Without the pictures, repeat the listing character for character.
[Opening INFORMATION SUPPLIED section]
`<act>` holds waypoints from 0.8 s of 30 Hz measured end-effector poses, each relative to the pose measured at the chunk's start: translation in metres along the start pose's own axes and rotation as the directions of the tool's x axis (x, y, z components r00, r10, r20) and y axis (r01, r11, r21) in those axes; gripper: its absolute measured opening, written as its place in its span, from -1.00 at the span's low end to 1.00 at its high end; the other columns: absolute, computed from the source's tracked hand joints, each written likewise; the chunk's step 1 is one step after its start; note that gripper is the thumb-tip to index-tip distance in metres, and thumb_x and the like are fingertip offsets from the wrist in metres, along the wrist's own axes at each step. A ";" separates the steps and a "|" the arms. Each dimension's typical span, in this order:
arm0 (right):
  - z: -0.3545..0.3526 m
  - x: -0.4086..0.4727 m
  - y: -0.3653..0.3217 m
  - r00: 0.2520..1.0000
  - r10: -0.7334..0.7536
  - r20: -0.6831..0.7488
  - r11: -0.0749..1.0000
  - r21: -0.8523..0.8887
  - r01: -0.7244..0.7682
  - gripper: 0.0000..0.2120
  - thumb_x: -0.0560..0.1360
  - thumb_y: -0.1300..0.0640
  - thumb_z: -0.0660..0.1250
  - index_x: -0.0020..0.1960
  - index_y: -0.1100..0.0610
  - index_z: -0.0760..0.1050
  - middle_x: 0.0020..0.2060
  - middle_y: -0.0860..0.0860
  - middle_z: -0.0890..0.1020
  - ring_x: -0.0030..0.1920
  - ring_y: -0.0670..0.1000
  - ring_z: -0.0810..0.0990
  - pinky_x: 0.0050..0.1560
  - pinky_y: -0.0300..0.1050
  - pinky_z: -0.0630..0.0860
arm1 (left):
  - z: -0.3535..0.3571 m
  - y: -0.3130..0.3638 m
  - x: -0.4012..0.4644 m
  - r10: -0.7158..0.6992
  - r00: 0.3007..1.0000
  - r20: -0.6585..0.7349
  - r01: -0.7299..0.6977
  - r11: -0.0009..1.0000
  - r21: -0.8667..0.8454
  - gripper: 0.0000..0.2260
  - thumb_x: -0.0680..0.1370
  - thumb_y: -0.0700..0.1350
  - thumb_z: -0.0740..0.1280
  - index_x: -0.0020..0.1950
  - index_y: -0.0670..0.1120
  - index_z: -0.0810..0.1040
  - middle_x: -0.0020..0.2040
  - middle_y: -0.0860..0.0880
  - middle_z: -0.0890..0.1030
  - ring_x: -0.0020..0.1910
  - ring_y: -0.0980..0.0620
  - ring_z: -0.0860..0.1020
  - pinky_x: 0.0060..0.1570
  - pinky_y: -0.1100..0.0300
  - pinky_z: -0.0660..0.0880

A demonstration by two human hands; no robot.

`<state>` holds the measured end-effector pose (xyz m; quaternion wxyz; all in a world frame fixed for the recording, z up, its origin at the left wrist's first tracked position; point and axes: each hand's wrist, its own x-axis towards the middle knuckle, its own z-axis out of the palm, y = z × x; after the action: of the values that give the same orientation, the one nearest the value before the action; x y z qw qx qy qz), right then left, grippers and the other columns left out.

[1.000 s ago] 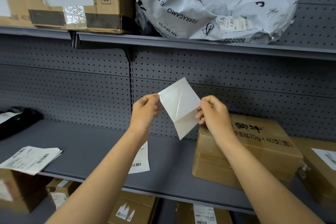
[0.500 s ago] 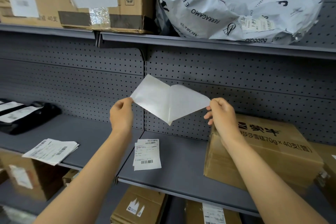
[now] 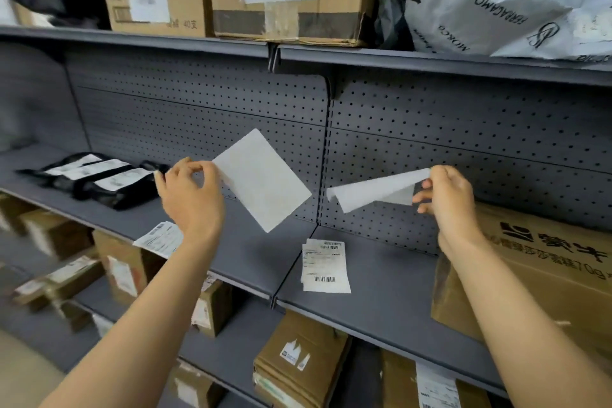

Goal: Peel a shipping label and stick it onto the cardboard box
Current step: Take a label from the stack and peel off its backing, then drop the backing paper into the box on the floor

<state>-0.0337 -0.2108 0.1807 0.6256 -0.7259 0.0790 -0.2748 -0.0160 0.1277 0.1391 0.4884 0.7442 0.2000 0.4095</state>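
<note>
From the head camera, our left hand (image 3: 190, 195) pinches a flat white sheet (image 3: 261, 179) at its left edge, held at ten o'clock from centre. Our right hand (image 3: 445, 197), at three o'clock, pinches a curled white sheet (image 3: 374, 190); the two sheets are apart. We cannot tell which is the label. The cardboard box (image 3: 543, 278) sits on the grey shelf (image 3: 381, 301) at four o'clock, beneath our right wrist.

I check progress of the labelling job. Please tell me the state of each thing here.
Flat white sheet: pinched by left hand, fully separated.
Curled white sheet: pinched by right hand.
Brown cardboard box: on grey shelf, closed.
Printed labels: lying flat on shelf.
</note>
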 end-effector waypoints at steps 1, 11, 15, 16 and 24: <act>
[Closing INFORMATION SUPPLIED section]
→ REPLY TO THE TASK:
`<act>` holds waypoints from 0.8 s of 30 Hz measured end-effector poses, each relative to the pose measured at the chunk's start: translation in metres along the start pose's own axes and rotation as the directions of the tool's x axis (x, y, z components r00, r10, r20) and y axis (r01, r11, r21) in those axes; gripper: its absolute measured opening, written as its place in its span, from -1.00 at the span's low end to 1.00 at its high end; the other columns: absolute, computed from the source's tracked hand joints, each written likewise; the chunk's step 1 is one step after its start; note that gripper is the thumb-tip to index-tip distance in metres, and thumb_x and the like are fingertip offsets from the wrist in metres, along the wrist's own axes at each step. A ";" separates the steps and a "|" the arms. Each dimension's typical span, in this order:
arm0 (right):
  - z: -0.3545..0.3526 m
  - x: -0.4086..0.4727 m
  - y: -0.3653..0.3217 m
  - r00: 0.2520..1.0000
  - r10: -0.7334..0.7536
  - r20: -0.6831..0.7488
  - r11: -0.0749..1.0000
  - r21: -0.8523..0.8887
  - r01: -0.7244..0.7682
  - gripper: 0.0000..0.2120
  - thumb_x: -0.0560..0.1360
  - thumb_y: -0.1300..0.0640
  - thumb_z: -0.0660..0.1250
  - index_x: -0.0020..0.1960
  - index_y: -0.1100..0.0610
  - index_z: -0.0760..0.1050
  - middle_x: 0.0020..0.2060
  - middle_y: -0.0860..0.0860
  - middle_z: -0.0890..0.1020
  - ring_x: -0.0030..0.1920
  - ring_y: -0.0670..0.1000
  - ring_z: -0.0810..0.0990
  - pinky_x: 0.0050..0.1560
  - pinky_y: -0.0300..0.1050
  - pinky_z: -0.0630..0.0860
arm1 (left):
  - z: -0.3535..0.3571 m
  - y: -0.3130..0.3638 m
  - x: -0.4012..0.4644 m
  - r10: -0.7158..0.6992
  - r00: 0.3007..1.0000
  - r20: -0.6585..0.7349
  - r01: -0.7299..0.6977
  - r11: -0.0009..1.0000
  - r21: -0.8667..0.8454
  - gripper: 0.0000..0.2260
  - thumb_x: -0.0680..0.1370
  - thumb_y: -0.0700..0.1350
  - thumb_z: -0.0740..0.1280
  - index_x: -0.0020..0.1950
  - index_y: -0.0670..0.1120
  - index_z: -0.0810..0.1040
  - middle_x: -0.0020..0.2040
  - middle_y: -0.0860..0.0880
  - middle_z: -0.0890..0.1030
  - ring_x: -0.0020..0.1910
  - ring_y: -0.0980..0.0620
  - ring_z: -0.0860..0.1020
  - pinky_x: 0.0060..0.1570
  - pinky_y: -0.1100..0.0300
  - pinky_z: -0.0660..0.0880

A demonstration by two human hands; no robot.

`<state>` holds the measured end-effector pose (xyz m; quaternion wxyz; all in a world frame fixed for the recording, z up, its origin at the left wrist's first tracked position; point and axes: each hand's wrist, its own x-axis towards the middle knuckle, its own z-axis out of the palm, y = z × x; after the action: of the values that give the same orientation, the one nearest the value before the action; x y z qw qx qy qz), right then left, grippers and the other columns left out.

[1.000 s ago] 
[0.500 s ago] 
[now] 

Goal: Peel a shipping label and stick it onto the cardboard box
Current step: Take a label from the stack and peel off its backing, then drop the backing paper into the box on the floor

<state>-0.0337 -0.2108 0.1807 0.6256 -0.7259 0.0790 -0.2748 -0.0160 0.1277 0.1391 0.4884 0.7442 0.2000 0.4095</state>
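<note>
From the head camera, our left hand (image 3: 190, 195) pinches a flat white sheet (image 3: 261, 179) at its left edge, held at ten o'clock from centre. Our right hand (image 3: 445, 197), at three o'clock, pinches a curled white sheet (image 3: 374, 190); the two sheets are apart. We cannot tell which is the label. The cardboard box (image 3: 543, 278) sits on the grey shelf (image 3: 381, 301) at four o'clock, beneath our right wrist.

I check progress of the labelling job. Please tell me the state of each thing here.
Flat white sheet: pinched by left hand, fully separated.
Curled white sheet: pinched by right hand.
Brown cardboard box: on grey shelf, closed.
Printed labels: lying flat on shelf.
</note>
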 end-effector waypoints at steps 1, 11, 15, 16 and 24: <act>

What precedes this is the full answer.